Rahman Arge di Hari-hari Perenungan Bersama Cucu

SELASA, 11 JANUARI 2011 | 22:25 WITA | 1248 Hits Fajar

Oleh: Fiam Mustamin (Seniman, Tinggal di Jakarta)

Tidak terasa sudah satu bulan lebih tulisan budayawan Rahman Arge tidak tampak mengisi kolom di halaman depan surat kabar ini. Banyak yang bertanya dan mencari tahu ada apa gerangan yang sedang dihadapi oleh tokoh wartawan senior kita ini.

Karena itu, sebagai salah seorang yang cukup dekat dengannya, penulis bermaksud berbagi informasi bahwa Rahman Arge yang akrab kami sapa Opa, saat ini sedang menjalani perawatan pra operasi katarak kedua matanya. Penyakit ini adalah penyakit umum bagi masyarakat yang rentang usianya di atas 50 tahun.

Memasuki usia 76 tahun (17 Juli 1935) penyakit ini memaksa Opa untuk menghentikan semua kegiatan yang akrab dengan kesehariannya, terutama membaca dan menulis. Hal ini tentu saja berdampak psikologis, tapi aktivitas pengembaraan rasa dan pikirannya tidak pernah jeda, tertahan dan tertutupi hanya karena gangguan penglihatan ini.

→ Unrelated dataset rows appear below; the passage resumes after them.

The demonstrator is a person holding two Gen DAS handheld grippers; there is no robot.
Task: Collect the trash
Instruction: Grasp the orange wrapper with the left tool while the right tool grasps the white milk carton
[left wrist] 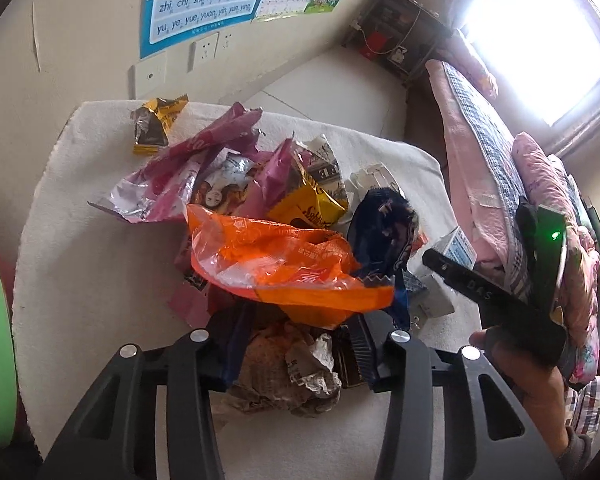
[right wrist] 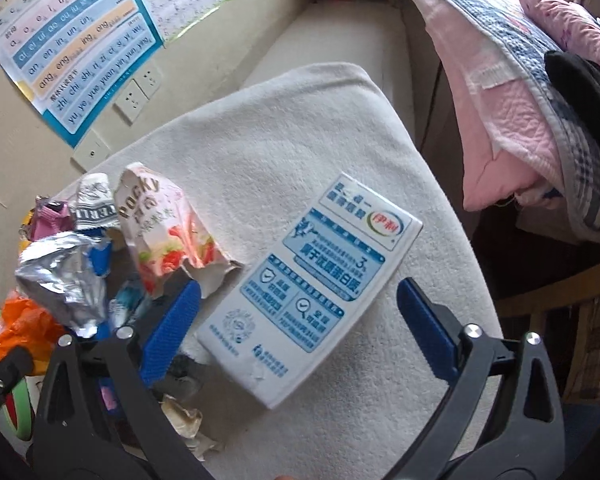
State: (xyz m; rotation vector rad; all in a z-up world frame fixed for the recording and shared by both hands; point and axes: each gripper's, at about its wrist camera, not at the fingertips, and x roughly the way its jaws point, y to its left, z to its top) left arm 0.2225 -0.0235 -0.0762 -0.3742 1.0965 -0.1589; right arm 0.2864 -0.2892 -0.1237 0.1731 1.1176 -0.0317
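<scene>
The flattened milk carton (right wrist: 314, 292) lies on the white towel-covered surface (right wrist: 284, 128), its long axis running diagonally, with the logo end pointing toward the bed (right wrist: 512, 92) and the other end toward the camera. The right tongs (right wrist: 296, 316) stand wide apart, one blue pad on each side of the carton, not pressing it. Left of the carton sits a pile of wrappers, among them a pink Pocky box (right wrist: 160, 224) and crumpled foil (right wrist: 60, 276). The left tongs (left wrist: 296, 344) are half-closed around crumpled paper (left wrist: 288, 368) below the orange bag (left wrist: 284, 264); I cannot tell if the pads press it.
</scene>
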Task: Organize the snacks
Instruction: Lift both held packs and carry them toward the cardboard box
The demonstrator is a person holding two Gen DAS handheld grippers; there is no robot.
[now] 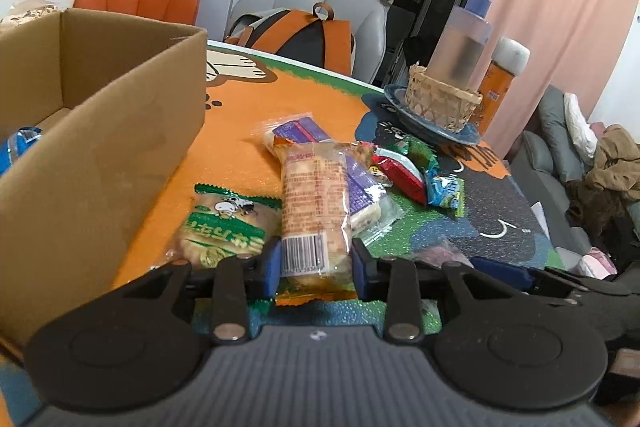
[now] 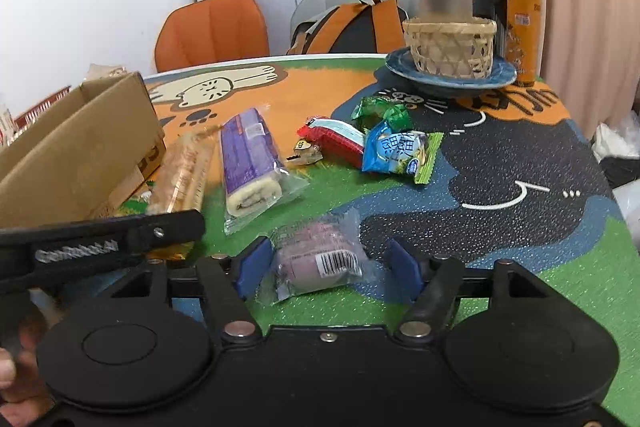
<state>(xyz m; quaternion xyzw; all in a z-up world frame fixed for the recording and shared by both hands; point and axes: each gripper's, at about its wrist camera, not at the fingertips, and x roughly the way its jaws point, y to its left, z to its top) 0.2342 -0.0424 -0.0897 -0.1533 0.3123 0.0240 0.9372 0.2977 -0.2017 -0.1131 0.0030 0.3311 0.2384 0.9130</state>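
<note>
My left gripper (image 1: 316, 263) is shut on one end of a long orange-wrapped snack (image 1: 314, 203), whose far end rests on the pile beside the open cardboard box (image 1: 100, 147). In the right wrist view the same snack (image 2: 184, 175) lies next to the box (image 2: 80, 147). My right gripper (image 2: 328, 267) stands open around a pink snack in a clear wrapper (image 2: 320, 263) lying on the mat; a gap shows at the right pad. Loose on the table are a green packet (image 1: 224, 227), a purple roll cake (image 2: 250, 163), a red packet (image 2: 340, 143) and a blue packet (image 2: 396, 155).
A woven basket (image 2: 450, 47) holding a bottle sits on a blue plate (image 2: 504, 75) at the back right, with an orange bottle (image 2: 524, 15) behind it. Something blue (image 1: 20, 147) lies inside the box. Chairs and a backpack (image 1: 308, 39) stand beyond the table edge.
</note>
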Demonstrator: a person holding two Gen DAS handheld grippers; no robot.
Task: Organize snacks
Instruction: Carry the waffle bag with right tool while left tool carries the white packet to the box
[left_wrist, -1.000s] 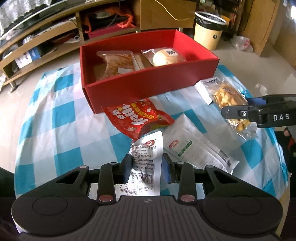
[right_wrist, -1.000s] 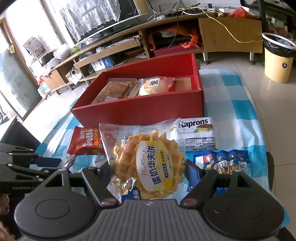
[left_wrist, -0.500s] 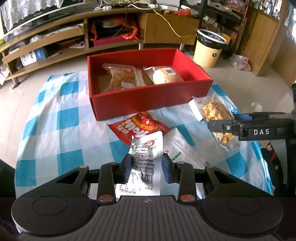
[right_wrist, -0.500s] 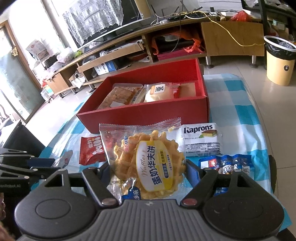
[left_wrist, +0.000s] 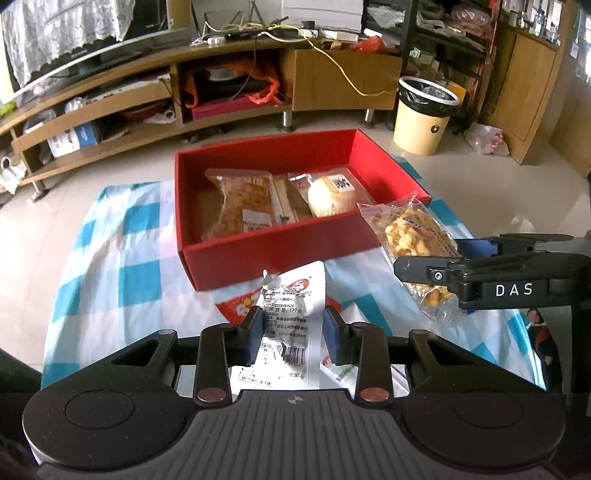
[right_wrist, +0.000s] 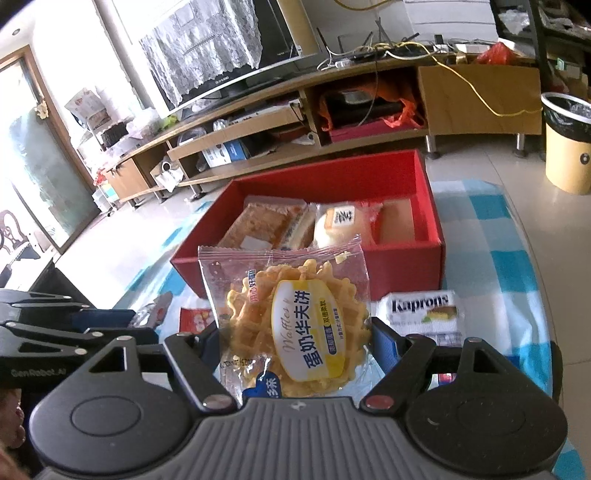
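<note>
A red box (left_wrist: 280, 251) stands on the blue checked cloth (left_wrist: 110, 258) and holds a brown snack pack (left_wrist: 240, 206) and a round bun pack (left_wrist: 330, 192). My left gripper (left_wrist: 293, 330) is shut on a white snack packet (left_wrist: 291, 295), held above the cloth in front of the box. My right gripper (right_wrist: 295, 339) is shut on a clear waffle pack (right_wrist: 295, 314), lifted near the box's front right corner; the waffle pack also shows in the left wrist view (left_wrist: 413, 236). The box shows in the right wrist view too (right_wrist: 332, 266).
A red snack bag (left_wrist: 240, 306) lies under my left packet. A white Kaprons pack (right_wrist: 424, 314) lies right of the waffle. A wooden TV stand (left_wrist: 184, 92) and a yellow bin (left_wrist: 421, 118) stand beyond the table. The table edge runs on the right.
Both grippers have risen and moved toward the red box with their packs. The waffle pack now hangs by the box's right front corner.
</note>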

Derita katarak ini tidaklah begitu berat dan membuat depresi dibanding dengan ragam penyakit lain yang pernah mampir dengan beberapa kali operasi terutama yang menyulitkan pergerakan beliau tanpa bantuan penyangga. Sebutan "Opa" ini adalah salah satu judul naskah Teater yang ditulis dan disutradarai Rahman Arge di tahun 70-an yang dipentaskan di Taman Ismail Marzuki Jakarta pada pekan teater yang diikuti grup teater dari berbagai kota; Makassar, Bandung, Padang, Medan dan Surabaya.

Tokoh Opa adalah sosok bapak, orang yang memiliki kearifan dan kemampuan lebih sebagai Goodfather.
Dalam perspektif lain. Opa di beberapa etnis adalah kakek yang akrab dan melekat dengan cucu-cucunya.

Lakon drama sosial Opa ini begitu mengesankan dan menarik perhatian penonton sehingga beberapa orang kolega terdekat Rahman Arge seperti Zainal Bintang, Aspar Paturusi, Ishak Ngeljaratan, S Sinansari ecip, Arsal Al Habsyi (alm), Husni Djamaluddin (alm), Abdullah Adam (alm), Ilham Bintang, Abd Muin Ahmad, Ny Nenny ZB, Ny Sulasmi AP, dan Ny Lucy Natalia SM, menyapa beliau dengan sebutan Opa.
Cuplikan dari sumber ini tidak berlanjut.